WORK TO BE COMPLETED: Starting with the first line of the listing, quote each line exactly until and including the one with "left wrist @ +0", leaving pictures out.

DATASET EXTRACT:
^^^^

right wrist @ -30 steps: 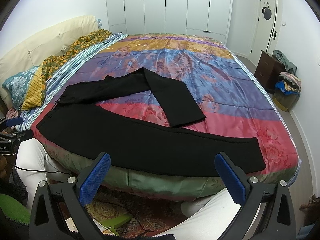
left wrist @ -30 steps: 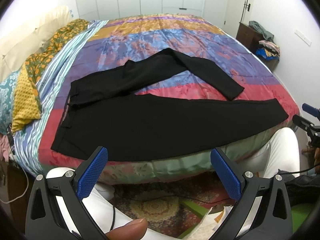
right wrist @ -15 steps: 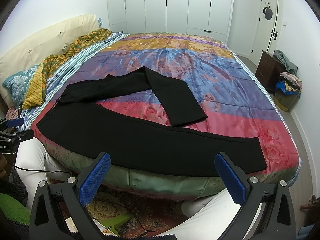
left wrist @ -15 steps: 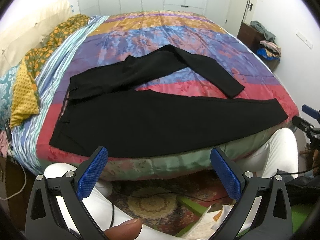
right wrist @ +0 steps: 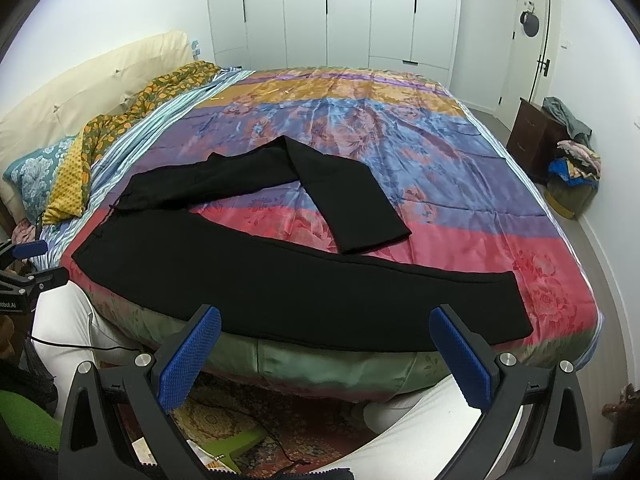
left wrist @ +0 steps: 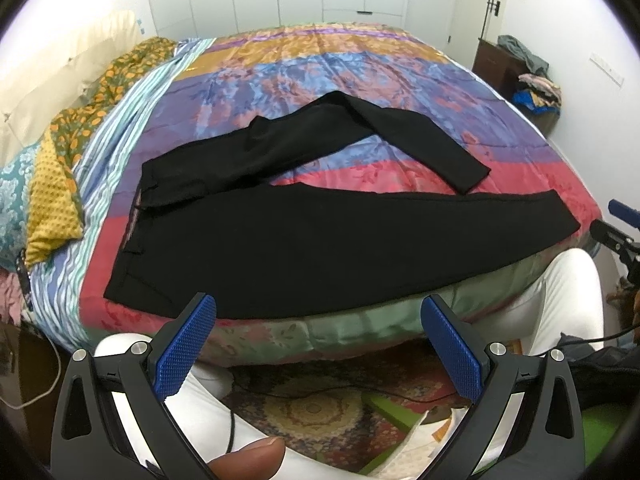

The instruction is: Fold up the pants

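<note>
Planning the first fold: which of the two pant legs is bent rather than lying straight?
The far leg of the black pants: it doubles back at a sharp bend mid-bed, its cuff angled toward the bed's near edge. The near leg lies straight along that edge.

The left gripper (left wrist: 318, 338) is held low with its two blue-padded fingers (left wrist: 186, 346) spread wide apart, nothing between them; a thumb tip (left wrist: 250, 458) shows at the bottom edge of the left wrist view, between the black finger arms; the person's legs in white trousers (left wrist: 560, 308) stand below and to either side of it. The right gripper (right wrist: 324, 350) is likewise wide open and empty, its blue pads (right wrist: 460, 354) level with each other; in the right wrist view the left gripper's blue tip (right wrist: 30, 248) shows at the far left edge, and in the left wrist view the right gripper's tip (left wrist: 624, 212) shows at the far right edge.
</note>
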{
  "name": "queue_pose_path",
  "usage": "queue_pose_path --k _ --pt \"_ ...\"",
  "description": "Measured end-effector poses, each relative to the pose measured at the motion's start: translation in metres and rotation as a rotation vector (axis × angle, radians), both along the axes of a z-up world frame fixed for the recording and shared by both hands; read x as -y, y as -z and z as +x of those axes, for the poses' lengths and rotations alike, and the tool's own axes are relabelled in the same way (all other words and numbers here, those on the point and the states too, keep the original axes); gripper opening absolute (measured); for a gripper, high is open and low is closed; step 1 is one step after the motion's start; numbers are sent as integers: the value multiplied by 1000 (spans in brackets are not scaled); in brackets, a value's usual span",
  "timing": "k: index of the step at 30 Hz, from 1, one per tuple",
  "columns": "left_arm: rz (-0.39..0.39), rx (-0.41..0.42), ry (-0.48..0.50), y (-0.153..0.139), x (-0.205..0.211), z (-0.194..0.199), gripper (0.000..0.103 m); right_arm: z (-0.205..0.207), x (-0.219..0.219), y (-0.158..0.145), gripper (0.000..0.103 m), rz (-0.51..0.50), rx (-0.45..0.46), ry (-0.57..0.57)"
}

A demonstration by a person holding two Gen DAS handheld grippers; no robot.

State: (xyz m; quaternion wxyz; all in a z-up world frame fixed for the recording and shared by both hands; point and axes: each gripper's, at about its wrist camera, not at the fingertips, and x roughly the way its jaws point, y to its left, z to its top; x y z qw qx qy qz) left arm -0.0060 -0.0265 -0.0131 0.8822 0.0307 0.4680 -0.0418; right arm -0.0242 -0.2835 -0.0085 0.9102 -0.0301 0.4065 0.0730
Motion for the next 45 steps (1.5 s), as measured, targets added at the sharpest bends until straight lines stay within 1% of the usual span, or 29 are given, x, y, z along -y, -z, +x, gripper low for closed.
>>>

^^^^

WRITTEN REPLY:
right wrist @ -30 steps: 
left wrist @ -30 steps: 
right wrist @ -15 steps: 
left wrist @ -15 steps: 
right wrist @ +0 steps: 
left wrist @ +0 steps: 

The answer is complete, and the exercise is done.